- [WHAT YOU WILL DO]:
From the listing below, extract every line in which the word "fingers" appears.

- [DATASET EXTRACT]:

- Opening Delimiter -

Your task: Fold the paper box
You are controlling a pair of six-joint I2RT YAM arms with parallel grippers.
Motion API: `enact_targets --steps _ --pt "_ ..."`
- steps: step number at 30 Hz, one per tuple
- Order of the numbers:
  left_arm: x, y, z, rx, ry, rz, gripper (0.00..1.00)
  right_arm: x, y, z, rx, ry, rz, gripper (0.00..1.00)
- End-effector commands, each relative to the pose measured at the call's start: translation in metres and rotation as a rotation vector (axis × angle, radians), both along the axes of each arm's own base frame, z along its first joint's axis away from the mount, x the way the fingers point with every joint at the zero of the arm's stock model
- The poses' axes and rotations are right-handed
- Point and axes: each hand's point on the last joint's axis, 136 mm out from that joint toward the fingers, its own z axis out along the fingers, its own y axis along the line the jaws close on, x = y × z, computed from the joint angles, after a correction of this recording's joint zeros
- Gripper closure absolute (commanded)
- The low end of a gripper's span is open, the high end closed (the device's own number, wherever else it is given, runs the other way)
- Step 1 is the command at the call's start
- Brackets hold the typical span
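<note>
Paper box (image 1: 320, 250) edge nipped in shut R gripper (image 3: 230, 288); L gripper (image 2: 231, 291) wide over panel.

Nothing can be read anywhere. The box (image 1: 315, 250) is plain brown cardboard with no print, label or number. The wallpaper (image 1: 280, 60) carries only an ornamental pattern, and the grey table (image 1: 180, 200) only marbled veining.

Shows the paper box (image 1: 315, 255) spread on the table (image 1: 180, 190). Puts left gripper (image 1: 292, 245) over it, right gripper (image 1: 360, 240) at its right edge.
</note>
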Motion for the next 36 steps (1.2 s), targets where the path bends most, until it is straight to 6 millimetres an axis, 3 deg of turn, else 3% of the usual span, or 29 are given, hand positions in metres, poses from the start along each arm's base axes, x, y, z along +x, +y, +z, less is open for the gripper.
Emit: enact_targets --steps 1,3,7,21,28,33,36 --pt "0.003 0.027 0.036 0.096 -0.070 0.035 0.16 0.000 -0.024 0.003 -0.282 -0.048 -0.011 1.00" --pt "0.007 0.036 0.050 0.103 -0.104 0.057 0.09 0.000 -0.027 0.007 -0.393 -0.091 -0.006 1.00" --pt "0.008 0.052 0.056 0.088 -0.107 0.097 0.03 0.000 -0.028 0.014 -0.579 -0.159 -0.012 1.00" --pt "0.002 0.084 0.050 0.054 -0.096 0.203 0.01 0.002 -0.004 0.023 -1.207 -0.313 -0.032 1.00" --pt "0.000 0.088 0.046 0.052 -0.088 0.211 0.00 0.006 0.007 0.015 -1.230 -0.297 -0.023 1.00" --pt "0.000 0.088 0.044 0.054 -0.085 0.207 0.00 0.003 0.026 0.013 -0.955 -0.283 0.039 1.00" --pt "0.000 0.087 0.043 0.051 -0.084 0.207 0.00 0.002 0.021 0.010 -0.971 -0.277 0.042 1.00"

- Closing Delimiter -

- [OUTPUT]:
- End-effector commands, each relative to the pose measured at the call's start: translation in metres and rotation as a rotation vector (axis × angle, radians), both along the axes of each arm's own base frame, z along its first joint's axis away from the mount, x the way the fingers point with every joint at the zero of the arm's stock model
- Point and axes: each hand's point on the last joint's axis, 136 mm out from that joint toward the fingers, its own z axis out along the fingers, its own y axis along the line the jaws close on, x = y × z, computed from the joint angles, after a correction of this recording's joint zeros

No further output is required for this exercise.